Mooney is right that this is a different sort of illiteracy than when someone doesn’t know whether an electron is bigger or smaller than an atom. It’s different than when someone isn’t aware that evolution has to do with common ancestry of all life, including humans. But it’s still a sort of illiteracy.
And the alternate wording comes embedded with its own set of misconceptions about science. Framing the issue in terms of “According to evolutionary theory” or “According to astronomers” (for the Big Bang question) could be taken to imply that the truth of science claims has to do with scientific authority, not with the results from testing actual testable claims, or that the scientific claim consists of nothing but an argument from scientific authority. And we don’t want science literacy surveys to promulgate that misconception! I suspect you’d get a different result if you emphasized the evidence and testing of claims: “According to evidence from fossils, biogeography, embryology, anatomy, and biochemistry, humans share….” In those senses, Miller’s critique is right; the alternative wording could be misleading, and certainly diverges from the way every other science literacy question is asked (you don’t have “According to physicists, the electron is larger than an atom” or “According to geologists, the continents have moved from their current position over millions of years,” just questions about the scientific position itself).
So I think Miller’s kinda right and Mooney is kinda right, even though Mooney is disagreeing with Miller. That’s what makes this issue tricky. Understanding of evolution is different than acceptance of evolution, and have to be measured differently, and the NSB needs to decide whether to measure only one or the other, or both, and whether they ought also to be separately assessing acceptance and understanding of other concepts (like heliocentrism, the germ theory, whether lasers work by focusing sound waves, etc.). I think singling evolution out for such scrutiny is problematic, and reducing science literacy simply to awareness of scientific claims but not to any sort of deeper acceptance of those claims is also problematic.

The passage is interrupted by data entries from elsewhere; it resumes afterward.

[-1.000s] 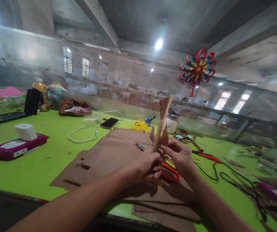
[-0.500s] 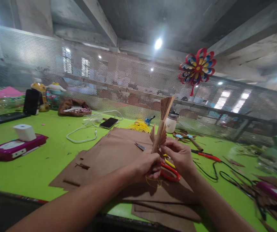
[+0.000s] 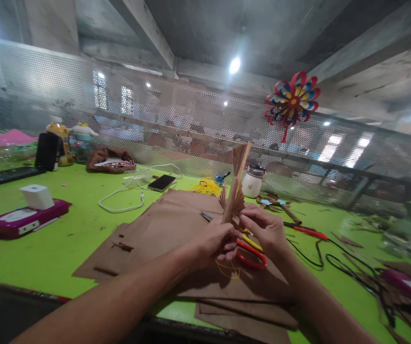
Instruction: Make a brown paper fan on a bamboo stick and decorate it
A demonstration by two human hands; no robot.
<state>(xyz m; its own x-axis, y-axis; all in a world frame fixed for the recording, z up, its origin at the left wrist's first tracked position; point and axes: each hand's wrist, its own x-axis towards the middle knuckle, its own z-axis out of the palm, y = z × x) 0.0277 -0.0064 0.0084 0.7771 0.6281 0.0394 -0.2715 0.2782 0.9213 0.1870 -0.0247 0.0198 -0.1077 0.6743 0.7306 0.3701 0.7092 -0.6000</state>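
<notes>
Your left hand [image 3: 221, 241] is gripping a pleated brown paper piece [image 3: 231, 203] by its lower end, the fingers curling closed around it. The piece is standing roughly upright, tilting slightly right, with fan folds spreading at its top and on both sides of a rolled middle part; you are holding it above the worktop [image 3: 79, 253], between its near and far edges. Your right hand [image 3: 267, 228] is hovering at the piece's lower right pleats, thumb and forefinger nearly meeting; cannot tell whether these fingers are pinching the paper. Beneath both hands, brown paper sheets [image 3: 162, 229] are lying stacked and reaching to the near edge. Scissors [image 3: 250, 265] with red and yellow handles are lying on the stack, partly hidden behind your left hand, and a thin yellow strand [image 3: 231, 277] is looping just below that hand. Toward the far edge, a tangle of yellow thread [image 3: 205, 187] is lying beyond the stack, with a dark phone [image 3: 161, 182] resting to its left and a pale jar [image 3: 252, 185] standing to its right. Toward the right edge, a red-handled tool [image 3: 310, 232] is lying among black cords.
</notes>
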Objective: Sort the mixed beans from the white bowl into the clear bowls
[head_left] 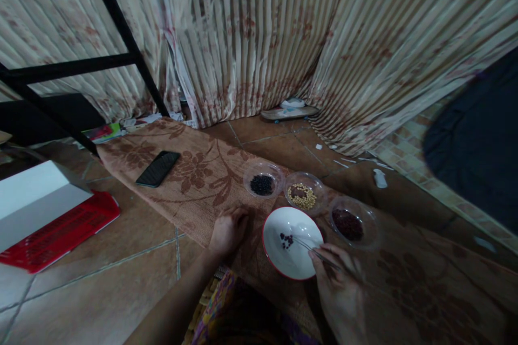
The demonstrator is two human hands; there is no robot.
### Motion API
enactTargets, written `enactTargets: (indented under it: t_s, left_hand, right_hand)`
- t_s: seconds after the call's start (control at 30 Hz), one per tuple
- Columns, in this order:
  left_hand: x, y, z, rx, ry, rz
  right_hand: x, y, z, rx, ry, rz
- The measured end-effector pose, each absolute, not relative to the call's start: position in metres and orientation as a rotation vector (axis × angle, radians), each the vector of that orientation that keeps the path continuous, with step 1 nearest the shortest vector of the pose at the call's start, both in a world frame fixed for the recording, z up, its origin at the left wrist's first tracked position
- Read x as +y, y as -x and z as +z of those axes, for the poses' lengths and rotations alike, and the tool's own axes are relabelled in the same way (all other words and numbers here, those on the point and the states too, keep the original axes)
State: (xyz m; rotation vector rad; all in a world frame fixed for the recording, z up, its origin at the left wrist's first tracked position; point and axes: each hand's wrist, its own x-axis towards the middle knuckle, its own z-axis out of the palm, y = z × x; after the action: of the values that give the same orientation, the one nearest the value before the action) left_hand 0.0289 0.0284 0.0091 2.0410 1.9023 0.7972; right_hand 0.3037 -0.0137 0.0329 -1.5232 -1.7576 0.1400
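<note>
My right hand (338, 277) grips slim metal tweezers (304, 243), their tips inside a white bowl (275, 256) with a red rim. Near the tips, a small cluster of dark beans (286, 240) lies on the bowl's bottom. My left hand (230, 230) rests on the cloth left of the bowl, its fingers curled in and nothing visible in them. Beyond the bowl stand three clear plastic dishes: one with black beans (261, 185), one with yellow beans (303, 197), and, to the right, one with dark red beans (347, 225).
A patterned brown cloth (194, 205) covers the long narrow surface. A black phone (158, 168) lies on it at the left. A white and red box (44, 215) sits on the tiled floor. Striped curtains (251, 27) hang behind, with a skateboard (289, 112) at their foot.
</note>
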Motion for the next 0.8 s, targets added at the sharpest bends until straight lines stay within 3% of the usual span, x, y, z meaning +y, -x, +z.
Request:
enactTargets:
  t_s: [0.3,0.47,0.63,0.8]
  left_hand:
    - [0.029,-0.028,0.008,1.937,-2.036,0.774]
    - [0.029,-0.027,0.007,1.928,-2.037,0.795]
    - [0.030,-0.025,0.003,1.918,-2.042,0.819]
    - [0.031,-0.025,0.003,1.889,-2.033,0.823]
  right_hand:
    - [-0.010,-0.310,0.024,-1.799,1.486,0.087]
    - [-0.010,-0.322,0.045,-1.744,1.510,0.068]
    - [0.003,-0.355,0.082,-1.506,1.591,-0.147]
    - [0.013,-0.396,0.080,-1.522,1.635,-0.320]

I don’t think those questions should be settled on blogs, nor by two small workshops organized hastily by NSF. I think research communities focused on science education, science communication, and public understanding of science probably have some reasonable consensus on where to draw these lines regarding science literacy, and I know the research community focused on acceptance and understanding of evolution is working toward some consensus on these issues. I also know that community had no part in the NSF workshop, leaving its assessment needlessly incomplete.

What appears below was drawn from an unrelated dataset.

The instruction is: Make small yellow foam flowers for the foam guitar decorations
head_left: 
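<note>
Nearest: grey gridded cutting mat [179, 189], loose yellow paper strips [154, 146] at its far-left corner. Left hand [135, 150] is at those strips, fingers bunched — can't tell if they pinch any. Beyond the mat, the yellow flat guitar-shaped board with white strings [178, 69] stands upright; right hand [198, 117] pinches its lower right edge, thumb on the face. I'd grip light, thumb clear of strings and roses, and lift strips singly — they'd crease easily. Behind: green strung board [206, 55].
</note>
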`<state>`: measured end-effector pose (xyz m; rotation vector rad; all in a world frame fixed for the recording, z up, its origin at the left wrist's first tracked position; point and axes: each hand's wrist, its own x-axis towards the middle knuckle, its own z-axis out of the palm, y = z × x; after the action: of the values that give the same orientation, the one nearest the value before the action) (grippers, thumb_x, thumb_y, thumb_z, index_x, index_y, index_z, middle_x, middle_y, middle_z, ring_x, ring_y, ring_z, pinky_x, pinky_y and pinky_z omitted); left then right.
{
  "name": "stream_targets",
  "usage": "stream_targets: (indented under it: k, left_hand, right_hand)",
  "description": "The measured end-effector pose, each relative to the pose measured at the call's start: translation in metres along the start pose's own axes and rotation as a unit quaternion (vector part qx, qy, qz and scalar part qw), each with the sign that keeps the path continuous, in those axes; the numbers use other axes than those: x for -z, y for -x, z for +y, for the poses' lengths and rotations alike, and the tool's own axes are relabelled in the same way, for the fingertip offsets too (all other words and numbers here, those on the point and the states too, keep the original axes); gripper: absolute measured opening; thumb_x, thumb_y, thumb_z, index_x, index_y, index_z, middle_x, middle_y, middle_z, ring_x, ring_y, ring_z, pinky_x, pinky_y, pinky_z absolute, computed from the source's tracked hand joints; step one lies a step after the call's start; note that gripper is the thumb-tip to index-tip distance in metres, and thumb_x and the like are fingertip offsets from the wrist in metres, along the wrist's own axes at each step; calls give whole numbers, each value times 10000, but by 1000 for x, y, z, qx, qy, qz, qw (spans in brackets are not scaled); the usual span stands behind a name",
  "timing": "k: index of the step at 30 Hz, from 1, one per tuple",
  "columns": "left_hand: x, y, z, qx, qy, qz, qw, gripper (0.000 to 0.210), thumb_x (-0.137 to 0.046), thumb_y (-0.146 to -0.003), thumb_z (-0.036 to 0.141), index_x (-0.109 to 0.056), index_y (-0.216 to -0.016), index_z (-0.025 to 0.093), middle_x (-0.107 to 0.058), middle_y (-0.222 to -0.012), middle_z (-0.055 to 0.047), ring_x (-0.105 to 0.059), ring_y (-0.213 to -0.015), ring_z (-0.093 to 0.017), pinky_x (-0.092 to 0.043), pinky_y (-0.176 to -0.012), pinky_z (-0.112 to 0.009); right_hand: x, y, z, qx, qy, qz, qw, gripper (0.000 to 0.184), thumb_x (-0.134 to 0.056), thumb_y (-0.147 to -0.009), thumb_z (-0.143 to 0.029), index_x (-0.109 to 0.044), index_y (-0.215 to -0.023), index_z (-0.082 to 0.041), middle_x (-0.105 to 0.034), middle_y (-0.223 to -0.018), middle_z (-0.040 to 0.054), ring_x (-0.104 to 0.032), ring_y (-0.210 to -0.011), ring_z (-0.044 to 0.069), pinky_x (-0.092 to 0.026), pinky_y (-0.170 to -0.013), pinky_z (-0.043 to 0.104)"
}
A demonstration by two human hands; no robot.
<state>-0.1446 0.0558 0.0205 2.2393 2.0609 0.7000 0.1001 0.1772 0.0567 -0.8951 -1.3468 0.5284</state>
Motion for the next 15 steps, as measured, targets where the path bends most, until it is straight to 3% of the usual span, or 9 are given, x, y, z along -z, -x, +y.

If the NSB wants to redefine science literacy, and rejigger how science literacy is measured, that’s a fine and worthy goal. I’d rather see that done by commissioning a major report from the NRC, since that’s how these things usually go. The NSF workshops discussed in the last post laid out some interesting options, but by their nature they were assembled quickly, but haste is not a necessity here. The NSB should take the time to get this right, based on a broad consensus of relevant research communities, not just a couple of brief workshops.